-- Opening Marker --

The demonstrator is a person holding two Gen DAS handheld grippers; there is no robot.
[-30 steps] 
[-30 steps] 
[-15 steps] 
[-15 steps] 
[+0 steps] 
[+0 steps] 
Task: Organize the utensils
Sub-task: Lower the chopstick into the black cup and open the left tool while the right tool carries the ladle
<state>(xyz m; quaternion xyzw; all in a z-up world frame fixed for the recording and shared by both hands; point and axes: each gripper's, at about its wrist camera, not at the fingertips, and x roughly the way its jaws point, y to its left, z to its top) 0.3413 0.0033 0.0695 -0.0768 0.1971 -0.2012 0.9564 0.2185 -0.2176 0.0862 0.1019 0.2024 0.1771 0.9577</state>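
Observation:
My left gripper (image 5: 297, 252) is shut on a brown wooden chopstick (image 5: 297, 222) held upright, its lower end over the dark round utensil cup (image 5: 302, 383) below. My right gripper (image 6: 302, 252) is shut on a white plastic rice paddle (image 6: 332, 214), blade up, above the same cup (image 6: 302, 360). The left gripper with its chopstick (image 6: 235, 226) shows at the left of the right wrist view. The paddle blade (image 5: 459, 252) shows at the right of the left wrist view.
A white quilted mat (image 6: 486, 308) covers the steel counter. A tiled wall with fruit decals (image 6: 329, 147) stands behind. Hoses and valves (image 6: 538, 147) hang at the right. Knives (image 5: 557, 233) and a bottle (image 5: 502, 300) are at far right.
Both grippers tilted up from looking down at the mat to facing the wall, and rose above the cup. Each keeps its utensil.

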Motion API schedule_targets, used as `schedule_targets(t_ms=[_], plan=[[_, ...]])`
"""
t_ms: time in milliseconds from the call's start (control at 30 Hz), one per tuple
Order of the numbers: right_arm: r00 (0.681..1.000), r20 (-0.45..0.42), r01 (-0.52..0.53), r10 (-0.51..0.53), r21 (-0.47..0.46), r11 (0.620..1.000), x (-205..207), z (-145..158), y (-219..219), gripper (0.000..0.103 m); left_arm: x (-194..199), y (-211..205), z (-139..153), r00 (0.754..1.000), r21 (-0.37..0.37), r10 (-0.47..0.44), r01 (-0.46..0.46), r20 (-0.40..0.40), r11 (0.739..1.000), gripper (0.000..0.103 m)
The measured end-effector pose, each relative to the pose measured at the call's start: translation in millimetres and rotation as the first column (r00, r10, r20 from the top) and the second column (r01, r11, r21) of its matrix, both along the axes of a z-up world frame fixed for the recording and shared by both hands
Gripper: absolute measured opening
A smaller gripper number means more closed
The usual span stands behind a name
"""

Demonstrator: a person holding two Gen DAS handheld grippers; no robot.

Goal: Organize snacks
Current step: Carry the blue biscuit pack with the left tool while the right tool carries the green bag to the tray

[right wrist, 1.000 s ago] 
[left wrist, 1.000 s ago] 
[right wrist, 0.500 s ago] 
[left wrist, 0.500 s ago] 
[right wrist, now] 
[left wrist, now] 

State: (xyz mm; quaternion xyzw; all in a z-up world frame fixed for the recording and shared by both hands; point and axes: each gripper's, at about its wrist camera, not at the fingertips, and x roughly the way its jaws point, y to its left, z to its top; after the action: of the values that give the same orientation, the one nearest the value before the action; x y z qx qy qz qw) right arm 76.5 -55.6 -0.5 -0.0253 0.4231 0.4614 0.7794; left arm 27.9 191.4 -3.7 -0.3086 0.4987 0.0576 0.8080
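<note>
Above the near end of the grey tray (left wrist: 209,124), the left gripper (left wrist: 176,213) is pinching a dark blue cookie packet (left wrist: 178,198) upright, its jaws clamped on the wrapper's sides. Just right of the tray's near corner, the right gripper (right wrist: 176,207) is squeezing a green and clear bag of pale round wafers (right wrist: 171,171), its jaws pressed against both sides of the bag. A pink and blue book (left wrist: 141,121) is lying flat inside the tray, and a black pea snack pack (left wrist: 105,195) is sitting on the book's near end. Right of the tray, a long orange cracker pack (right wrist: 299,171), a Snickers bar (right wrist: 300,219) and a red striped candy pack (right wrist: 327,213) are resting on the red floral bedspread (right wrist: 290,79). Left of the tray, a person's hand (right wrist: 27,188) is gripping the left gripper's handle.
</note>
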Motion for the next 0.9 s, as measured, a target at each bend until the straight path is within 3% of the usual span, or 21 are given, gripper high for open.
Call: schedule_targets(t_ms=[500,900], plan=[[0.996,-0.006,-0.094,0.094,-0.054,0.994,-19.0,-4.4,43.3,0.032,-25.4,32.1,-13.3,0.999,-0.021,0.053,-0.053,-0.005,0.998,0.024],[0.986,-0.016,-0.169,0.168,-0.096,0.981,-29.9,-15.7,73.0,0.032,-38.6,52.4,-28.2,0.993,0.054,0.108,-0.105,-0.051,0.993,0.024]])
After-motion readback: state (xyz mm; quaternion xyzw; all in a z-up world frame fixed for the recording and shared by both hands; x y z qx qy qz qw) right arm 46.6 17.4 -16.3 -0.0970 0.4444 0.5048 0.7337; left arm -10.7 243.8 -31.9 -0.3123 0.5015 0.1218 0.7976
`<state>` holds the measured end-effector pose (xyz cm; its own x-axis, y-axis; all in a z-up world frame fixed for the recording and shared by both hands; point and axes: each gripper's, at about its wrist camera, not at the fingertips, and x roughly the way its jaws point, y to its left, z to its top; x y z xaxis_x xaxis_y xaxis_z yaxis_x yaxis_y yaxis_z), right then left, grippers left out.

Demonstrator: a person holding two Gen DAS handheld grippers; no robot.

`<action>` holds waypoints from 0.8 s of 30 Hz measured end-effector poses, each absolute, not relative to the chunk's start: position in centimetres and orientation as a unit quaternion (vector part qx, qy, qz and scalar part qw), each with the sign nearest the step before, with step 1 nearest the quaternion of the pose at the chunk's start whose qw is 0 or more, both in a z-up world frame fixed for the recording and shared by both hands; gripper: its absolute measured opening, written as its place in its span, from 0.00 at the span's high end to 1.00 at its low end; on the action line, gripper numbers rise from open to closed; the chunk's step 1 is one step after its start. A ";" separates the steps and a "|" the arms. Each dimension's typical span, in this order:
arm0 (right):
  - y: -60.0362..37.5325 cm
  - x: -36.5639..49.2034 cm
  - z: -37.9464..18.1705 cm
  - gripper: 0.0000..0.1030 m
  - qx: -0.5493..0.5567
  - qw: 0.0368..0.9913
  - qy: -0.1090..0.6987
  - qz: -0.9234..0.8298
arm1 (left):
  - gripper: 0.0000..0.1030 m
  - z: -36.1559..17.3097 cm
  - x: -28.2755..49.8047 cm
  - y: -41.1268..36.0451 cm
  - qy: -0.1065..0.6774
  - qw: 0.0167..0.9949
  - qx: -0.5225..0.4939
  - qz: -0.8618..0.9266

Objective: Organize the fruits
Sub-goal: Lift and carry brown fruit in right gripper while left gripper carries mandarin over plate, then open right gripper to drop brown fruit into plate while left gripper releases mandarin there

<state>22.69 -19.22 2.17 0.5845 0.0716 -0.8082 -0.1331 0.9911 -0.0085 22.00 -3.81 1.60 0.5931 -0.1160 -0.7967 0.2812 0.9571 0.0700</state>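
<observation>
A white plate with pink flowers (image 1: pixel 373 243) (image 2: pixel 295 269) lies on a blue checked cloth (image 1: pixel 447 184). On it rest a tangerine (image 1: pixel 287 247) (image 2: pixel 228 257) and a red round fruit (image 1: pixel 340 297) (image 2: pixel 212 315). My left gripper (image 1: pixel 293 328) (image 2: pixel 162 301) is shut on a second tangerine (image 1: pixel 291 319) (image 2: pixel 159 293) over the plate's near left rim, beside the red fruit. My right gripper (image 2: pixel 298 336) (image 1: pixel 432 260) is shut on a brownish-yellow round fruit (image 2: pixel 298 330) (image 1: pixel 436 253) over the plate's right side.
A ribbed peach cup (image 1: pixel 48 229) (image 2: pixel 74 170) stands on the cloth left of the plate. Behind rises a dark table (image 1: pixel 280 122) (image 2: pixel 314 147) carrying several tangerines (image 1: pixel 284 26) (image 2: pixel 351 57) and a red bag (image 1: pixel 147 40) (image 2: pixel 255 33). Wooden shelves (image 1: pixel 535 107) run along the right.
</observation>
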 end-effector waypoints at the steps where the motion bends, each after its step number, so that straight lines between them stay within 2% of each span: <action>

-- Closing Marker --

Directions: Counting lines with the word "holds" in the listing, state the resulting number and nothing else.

Task output: 2